◆ **Problem to solve**: Send back every record word for word, with nothing missing.
***** Exercise inputs *****
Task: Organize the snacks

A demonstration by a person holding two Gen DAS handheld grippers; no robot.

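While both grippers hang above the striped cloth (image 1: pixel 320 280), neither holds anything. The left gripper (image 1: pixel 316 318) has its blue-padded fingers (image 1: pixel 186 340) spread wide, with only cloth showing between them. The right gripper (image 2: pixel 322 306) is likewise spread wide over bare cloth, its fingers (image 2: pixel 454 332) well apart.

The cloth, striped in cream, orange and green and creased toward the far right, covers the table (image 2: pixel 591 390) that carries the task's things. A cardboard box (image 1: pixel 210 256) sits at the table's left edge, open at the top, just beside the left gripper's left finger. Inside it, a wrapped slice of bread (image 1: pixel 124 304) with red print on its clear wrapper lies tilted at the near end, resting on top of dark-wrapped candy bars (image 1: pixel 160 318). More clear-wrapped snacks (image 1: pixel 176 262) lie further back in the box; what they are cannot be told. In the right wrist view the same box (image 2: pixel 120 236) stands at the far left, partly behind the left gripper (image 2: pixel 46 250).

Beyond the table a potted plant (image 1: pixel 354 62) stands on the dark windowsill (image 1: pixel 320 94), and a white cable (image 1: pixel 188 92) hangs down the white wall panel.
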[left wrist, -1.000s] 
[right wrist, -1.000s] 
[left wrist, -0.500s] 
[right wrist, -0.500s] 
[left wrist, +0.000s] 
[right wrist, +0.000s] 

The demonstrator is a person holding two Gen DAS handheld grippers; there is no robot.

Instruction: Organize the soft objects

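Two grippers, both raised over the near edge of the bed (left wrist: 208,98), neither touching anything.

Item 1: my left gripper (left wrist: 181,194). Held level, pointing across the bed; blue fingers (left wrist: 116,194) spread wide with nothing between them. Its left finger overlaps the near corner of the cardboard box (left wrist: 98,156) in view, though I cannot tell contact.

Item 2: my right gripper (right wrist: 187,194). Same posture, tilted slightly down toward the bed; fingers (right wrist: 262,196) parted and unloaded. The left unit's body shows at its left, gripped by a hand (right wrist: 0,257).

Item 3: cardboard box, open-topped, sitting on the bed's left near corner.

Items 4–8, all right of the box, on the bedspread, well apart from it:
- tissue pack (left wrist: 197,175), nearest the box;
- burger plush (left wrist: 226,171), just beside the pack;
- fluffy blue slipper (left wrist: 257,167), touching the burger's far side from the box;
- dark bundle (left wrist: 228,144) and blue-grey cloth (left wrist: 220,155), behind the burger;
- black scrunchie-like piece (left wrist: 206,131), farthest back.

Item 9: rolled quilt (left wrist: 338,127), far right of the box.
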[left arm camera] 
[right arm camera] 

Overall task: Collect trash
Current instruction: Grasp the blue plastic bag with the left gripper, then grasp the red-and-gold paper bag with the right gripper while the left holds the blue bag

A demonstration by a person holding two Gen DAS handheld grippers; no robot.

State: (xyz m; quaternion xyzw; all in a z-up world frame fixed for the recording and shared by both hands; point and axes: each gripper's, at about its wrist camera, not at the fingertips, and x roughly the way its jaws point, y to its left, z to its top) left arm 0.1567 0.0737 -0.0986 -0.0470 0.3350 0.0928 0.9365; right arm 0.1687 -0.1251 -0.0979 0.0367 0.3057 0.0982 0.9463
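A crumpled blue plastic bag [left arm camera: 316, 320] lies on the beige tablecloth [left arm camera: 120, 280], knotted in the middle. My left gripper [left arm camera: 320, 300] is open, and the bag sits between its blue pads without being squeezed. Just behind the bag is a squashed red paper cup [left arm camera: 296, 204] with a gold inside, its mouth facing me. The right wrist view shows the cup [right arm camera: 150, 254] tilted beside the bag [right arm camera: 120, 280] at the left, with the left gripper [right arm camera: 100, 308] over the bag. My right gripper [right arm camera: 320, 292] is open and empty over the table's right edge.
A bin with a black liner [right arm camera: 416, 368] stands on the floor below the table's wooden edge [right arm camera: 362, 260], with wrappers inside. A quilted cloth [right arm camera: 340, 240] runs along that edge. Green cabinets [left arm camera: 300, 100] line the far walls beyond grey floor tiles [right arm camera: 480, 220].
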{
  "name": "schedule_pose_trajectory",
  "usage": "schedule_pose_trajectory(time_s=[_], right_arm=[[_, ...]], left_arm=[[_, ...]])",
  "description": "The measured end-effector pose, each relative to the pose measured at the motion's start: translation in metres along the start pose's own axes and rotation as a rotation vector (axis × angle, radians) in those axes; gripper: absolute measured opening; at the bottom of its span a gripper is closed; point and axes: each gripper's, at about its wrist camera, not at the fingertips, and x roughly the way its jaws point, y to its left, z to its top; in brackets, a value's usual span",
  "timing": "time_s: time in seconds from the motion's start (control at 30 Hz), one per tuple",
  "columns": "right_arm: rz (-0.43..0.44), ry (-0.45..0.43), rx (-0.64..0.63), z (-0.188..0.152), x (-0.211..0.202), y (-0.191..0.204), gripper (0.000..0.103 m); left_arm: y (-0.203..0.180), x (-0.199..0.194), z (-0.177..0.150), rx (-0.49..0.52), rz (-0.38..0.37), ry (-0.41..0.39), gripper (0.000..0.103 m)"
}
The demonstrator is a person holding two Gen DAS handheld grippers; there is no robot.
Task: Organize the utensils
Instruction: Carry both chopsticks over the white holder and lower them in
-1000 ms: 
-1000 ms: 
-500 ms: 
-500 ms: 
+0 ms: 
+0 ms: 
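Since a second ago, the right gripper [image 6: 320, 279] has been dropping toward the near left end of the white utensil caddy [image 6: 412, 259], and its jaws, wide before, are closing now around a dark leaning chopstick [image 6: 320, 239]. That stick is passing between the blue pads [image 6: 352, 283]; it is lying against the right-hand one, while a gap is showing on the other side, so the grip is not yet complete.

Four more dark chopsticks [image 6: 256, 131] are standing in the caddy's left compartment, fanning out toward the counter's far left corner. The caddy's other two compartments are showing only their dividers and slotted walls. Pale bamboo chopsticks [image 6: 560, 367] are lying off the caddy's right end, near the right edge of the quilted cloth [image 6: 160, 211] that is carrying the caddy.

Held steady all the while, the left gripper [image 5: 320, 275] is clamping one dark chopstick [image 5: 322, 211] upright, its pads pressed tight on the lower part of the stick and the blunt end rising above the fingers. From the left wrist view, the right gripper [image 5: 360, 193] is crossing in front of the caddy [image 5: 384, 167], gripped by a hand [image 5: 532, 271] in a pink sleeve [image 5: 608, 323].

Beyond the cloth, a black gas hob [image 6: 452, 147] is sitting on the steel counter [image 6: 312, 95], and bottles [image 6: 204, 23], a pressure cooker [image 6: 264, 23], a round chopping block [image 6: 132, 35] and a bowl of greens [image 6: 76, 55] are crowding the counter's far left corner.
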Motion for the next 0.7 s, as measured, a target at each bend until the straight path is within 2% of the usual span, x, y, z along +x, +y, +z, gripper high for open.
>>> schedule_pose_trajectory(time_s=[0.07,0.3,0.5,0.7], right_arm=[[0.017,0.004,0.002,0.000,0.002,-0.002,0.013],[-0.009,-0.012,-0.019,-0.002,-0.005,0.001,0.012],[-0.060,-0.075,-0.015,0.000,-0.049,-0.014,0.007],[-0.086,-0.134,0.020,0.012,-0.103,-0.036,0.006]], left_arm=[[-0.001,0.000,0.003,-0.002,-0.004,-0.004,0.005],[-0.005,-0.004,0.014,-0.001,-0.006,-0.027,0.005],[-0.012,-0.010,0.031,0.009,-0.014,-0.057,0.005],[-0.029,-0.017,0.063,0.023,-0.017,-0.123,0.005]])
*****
◆ **Answer section**:
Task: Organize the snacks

A demonstration by a person holding two Gen DAS handheld grippers; no robot.

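While both grippers hang above the striped cloth (image 1: pixel 320 280), neither holds anything. The left gripper (image 1: pixel 316 318) has its blue-padded fingers (image 1: pixel 186 340) spread wide, with only cloth showing between them. The right gripper (image 2: pixel 322 306) is likewise spread wide over bare cloth, its fingers (image 2: pixel 454 332) well apart.

The cloth, striped in cream, orange and green and creased toward the far right, covers the table (image 2: pixel 591 390) that carries the task's things. A cardboard box (image 1: pixel 210 256) sits at the table's left edge, open at the top, just beside the left gripper's left finger. Inside it, a wrapped slice of bread (image 1: pixel 124 304) with red print on its clear wrapper lies tilted at the near end, resting on top of dark-wrapped candy bars (image 1: pixel 160 318). More clear-wrapped snacks (image 1: pixel 176 262) lie further back in the box; what they are cannot be told. In the right wrist view the same box (image 2: pixel 120 236) stands at the far left, partly behind the left gripper (image 2: pixel 46 250).

Beyond the table a potted plant (image 1: pixel 354 62) stands on the dark windowsill (image 1: pixel 320 94), and a white cable (image 1: pixel 188 92) hangs down the white wall panel.
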[left wrist, -1.000s] 
[right wrist, -1.000s] 
[left wrist, -0.500s] 
[right wrist, -0.500s] 
[left wrist, +0.000s] 
[right wrist, +0.000s] 

The demonstrator is a person holding two Gen DAS handheld grippers; there is no robot.

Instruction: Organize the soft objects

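Two grippers, both raised over the near edge of the bed (left wrist: 208,98), neither touching anything.

Item 1: my left gripper (left wrist: 181,194). Held level, pointing across the bed; blue fingers (left wrist: 116,194) spread wide with nothing between them. Its left finger overlaps the near corner of the cardboard box (left wrist: 98,156) in view, though I cannot tell contact.

Item 2: my right gripper (right wrist: 187,194). Same posture, tilted slightly down toward the bed; fingers (right wrist: 262,196) parted and unloaded. The left unit's body shows at its left, gripped by a hand (right wrist: 0,257).

Item 3: cardboard box, open-topped, sitting on the bed's left near corner.

Items 4–8, all right of the box, on the bedspread, well apart from it:
- tissue pack (left wrist: 197,175), nearest the box;
- burger plush (left wrist: 226,171), just beside the pack;
- fluffy blue slipper (left wrist: 257,167), touching the burger's far side from the box;
- dark bundle (left wrist: 228,144) and blue-grey cloth (left wrist: 220,155), behind the burger;
- black scrunchie-like piece (left wrist: 206,131), farthest back.

Item 9: rolled quilt (left wrist: 338,127), far right of the box.
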[left arm camera] 
[right arm camera] 

Overall task: Collect trash
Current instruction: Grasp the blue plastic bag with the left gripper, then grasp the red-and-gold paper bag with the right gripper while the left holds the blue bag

A demonstration by a person holding two Gen DAS handheld grippers; no robot.

State: (xyz m; quaternion xyzw; all in a z-up world frame fixed for the recording and shared by both hands; point and axes: each gripper's, at about its wrist camera, not at the fingertips, and x roughly the way its jaws point, y to its left, z to its top) left arm 0.1567 0.0737 -0.0986 -0.0470 0.3350 0.0928 0.9365; right arm 0.1687 -0.1251 -0.0979 0.0367 0.3057 0.0982 0.9463
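A crumpled blue plastic bag [left arm camera: 316, 320] lies on the beige tablecloth [left arm camera: 120, 280], knotted in the middle. My left gripper [left arm camera: 320, 300] is open, and the bag sits between its blue pads without being squeezed. Just behind the bag is a squashed red paper cup [left arm camera: 296, 204] with a gold inside, its mouth facing me. The right wrist view shows the cup [right arm camera: 150, 254] tilted beside the bag [right arm camera: 120, 280] at the left, with the left gripper [right arm camera: 100, 308] over the bag. My right gripper [right arm camera: 320, 292] is open and empty over the table's right edge.
A bin with a black liner [right arm camera: 416, 368] stands on the floor below the table's wooden edge [right arm camera: 362, 260], with wrappers inside. A quilted cloth [right arm camera: 340, 240] runs along that edge. Green cabinets [left arm camera: 300, 100] line the far walls beyond grey floor tiles [right arm camera: 480, 220].
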{
  "name": "schedule_pose_trajectory",
  "usage": "schedule_pose_trajectory(time_s=[_], right_arm=[[_, ...]], left_arm=[[_, ...]])",
  "description": "The measured end-effector pose, each relative to the pose measured at the motion's start: translation in metres along the start pose's own axes and rotation as a rotation vector (axis × angle, radians) in those axes; gripper: absolute measured opening; at the bottom of its span a gripper is closed; point and axes: each gripper's, at about its wrist camera, not at the fingertips, and x roughly the way its jaws point, y to its left, z to its top; in brackets, a value's usual span",
  "timing": "time_s: time in seconds from the motion's start (control at 30 Hz), one per tuple",
  "columns": "right_arm: rz (-0.43..0.44), ry (-0.45..0.43), rx (-0.64..0.63), z (-0.188..0.152), x (-0.211..0.202), y (-0.191..0.204), gripper (0.000..0.103 m); left_arm: y (-0.203..0.180), x (-0.199..0.194), z (-0.177..0.150), rx (-0.49..0.52), rz (-0.38..0.37), ry (-0.41..0.39), gripper (0.000..0.103 m)"
}
The demonstrator is a person holding two Gen DAS handheld grippers; there is no robot.
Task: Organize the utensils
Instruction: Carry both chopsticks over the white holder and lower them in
-1000 ms: 
-1000 ms: 
-500 ms: 
-500 ms: 
+0 ms: 
+0 ms: 
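Since a second ago, the right gripper [image 6: 320, 279] has been dropping toward the near left end of the white utensil caddy [image 6: 412, 259], and its jaws, wide before, are closing now around a dark leaning chopstick [image 6: 320, 239]. That stick is passing between the blue pads [image 6: 352, 283]; it is lying against the right-hand one, while a gap is showing on the other side, so the grip is not yet complete.

Four more dark chopsticks [image 6: 256, 131] are standing in the caddy's left compartment, fanning out toward the counter's far left corner. The caddy's other two compartments are showing only their dividers and slotted walls. Pale bamboo chopsticks [image 6: 560, 367] are lying off the caddy's right end, near the right edge of the quilted cloth [image 6: 160, 211] that is carrying the caddy.

Held steady all the while, the left gripper [image 5: 320, 275] is clamping one dark chopstick [image 5: 322, 211] upright, its pads pressed tight on the lower part of the stick and the blunt end rising above the fingers. From the left wrist view, the right gripper [image 5: 360, 193] is crossing in front of the caddy [image 5: 384, 167], gripped by a hand [image 5: 532, 271] in a pink sleeve [image 5: 608, 323].

Beyond the cloth, a black gas hob [image 6: 452, 147] is sitting on the steel counter [image 6: 312, 95], and bottles [image 6: 204, 23], a pressure cooker [image 6: 264, 23], a round chopping block [image 6: 132, 35] and a bowl of greens [image 6: 76, 55] are crowding the counter's far left corner.
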Motion for the next 0.7 s, as measured, a target at each bend until the straight path is within 2% of the usual span, x, y, z along +x, +y, +z, gripper high for open.
>>> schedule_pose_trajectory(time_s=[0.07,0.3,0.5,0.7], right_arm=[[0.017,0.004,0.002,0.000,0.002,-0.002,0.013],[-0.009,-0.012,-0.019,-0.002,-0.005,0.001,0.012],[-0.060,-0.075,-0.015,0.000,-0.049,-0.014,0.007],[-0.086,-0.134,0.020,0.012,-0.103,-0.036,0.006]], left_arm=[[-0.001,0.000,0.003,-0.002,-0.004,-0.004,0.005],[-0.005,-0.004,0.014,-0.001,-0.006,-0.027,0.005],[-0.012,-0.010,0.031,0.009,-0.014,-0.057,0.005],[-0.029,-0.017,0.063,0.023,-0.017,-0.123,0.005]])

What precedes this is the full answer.